A deeper assessment of these data in the context of existing studies would help distinguish the work and enable others to appreciate the significance of the work.

We appreciate the reviewer’s constructive suggestions. The human regulation analysis with pyscenic workflow was added into new figure 6 for the comparison of different species vRG regulatory network. Analysis of the regulatory activity of human, macaque and mouse prenatal neocortical neurogenesis indicated that despite commonalities in the roles of classical developmental TFs such as GATA1, SOX2, HMGN3, TCF7L1, ZFX, EMX2, SOX10, NEUROG1,NEUROD1 and POU3F1. The top 10 TFs of the human, macaque, and mouse vRG each time point and their top 5 target genes identified by pySCENIC as an input to construct the transcriptional regulation network (Figure 6 D, F and H).
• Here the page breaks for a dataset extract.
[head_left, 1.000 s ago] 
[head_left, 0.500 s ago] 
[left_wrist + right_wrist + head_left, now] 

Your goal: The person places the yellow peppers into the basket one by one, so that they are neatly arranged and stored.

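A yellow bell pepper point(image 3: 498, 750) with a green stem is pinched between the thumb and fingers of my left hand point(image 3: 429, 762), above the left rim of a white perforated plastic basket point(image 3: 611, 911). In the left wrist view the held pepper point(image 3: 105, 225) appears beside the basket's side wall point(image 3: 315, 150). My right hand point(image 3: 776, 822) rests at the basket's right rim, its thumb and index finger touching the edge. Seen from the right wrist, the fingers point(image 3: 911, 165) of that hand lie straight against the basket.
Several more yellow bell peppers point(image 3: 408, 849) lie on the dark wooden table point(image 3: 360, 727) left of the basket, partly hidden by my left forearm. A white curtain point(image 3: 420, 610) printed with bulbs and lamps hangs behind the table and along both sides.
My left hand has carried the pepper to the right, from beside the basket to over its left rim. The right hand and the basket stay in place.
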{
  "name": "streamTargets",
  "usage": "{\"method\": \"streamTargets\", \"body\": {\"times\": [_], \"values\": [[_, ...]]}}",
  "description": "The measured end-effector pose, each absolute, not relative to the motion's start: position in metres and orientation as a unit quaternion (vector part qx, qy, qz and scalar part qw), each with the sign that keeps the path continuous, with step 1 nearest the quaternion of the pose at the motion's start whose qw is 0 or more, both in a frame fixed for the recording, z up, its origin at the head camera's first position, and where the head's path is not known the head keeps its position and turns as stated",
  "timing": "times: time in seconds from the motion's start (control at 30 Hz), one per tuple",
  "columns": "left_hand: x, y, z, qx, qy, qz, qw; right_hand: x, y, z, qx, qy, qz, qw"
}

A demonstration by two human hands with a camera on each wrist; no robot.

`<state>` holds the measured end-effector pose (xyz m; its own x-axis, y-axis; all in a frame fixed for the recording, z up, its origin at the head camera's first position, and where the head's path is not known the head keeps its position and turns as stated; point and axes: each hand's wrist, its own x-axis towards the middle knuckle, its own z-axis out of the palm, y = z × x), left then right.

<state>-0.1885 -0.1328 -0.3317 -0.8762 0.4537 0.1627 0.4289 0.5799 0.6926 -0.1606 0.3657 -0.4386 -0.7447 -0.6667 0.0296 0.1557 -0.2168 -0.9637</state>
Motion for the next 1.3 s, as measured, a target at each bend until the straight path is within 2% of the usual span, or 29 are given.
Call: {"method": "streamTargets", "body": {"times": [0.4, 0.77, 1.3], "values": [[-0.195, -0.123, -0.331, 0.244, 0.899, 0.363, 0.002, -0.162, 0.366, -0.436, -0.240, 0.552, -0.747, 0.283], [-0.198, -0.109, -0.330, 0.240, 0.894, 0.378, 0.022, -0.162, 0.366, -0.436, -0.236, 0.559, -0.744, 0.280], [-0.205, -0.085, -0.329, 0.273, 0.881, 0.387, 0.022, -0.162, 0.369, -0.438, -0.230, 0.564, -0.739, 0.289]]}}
Some conserved regulatory TFs present in more than one species are identified, such as HMGN3, EMX2, SOX2, and HMGA2 at an early stage when deep- lager generation and SOX10, ZNF672, and ZNF672 at a late stage when upper-lay generation.

Besides, we performed some comparative analysis with our macaque dataset and the newly published macaque telencephalon development dataset. The results were only used to provide additional information to reviewers and were not included in the revised manuscript.

To verify the reliability of our cell annotation results, we compared the similarity of cell-type association between our study and recently published research(Micali N, Ma S, Li M, et al. Science. doi:10.1126/science.adf3786.PMID: 37824652), using the scmap package to project major cell types in our macaque development scRNA-seq dataset to GSE226451. The river plot in Author response image 1 illustrates the broadly similar relationships of cell type classification between the two datasets. Otherwise, we used more marker genes for cell annotation to improve the results of cell type definition in new Figure 1D. Besides, the description of distinct excitatory neuronal types has been improved in the new Figure 2.

Furthermore, we verified terminal oRG differentiation genes in the recently published macaque telencephalic development dataset(Micali N, Ma S, Li M, et al. Science. doi:10.1126/science.adf3786.PMID: 37824652) (GEO accession: GSE226451). The results of Authro response image 2 show that the gene expression showed states/stages. Most of the oRG terminal differentiation markers genes identified in our study were also expressed in the oRG cells of the GSE226451 dataset. In particular, the two datasets were consistent in the expression of ion channel genes ATP1A2, ATP1A2, and SCN4B.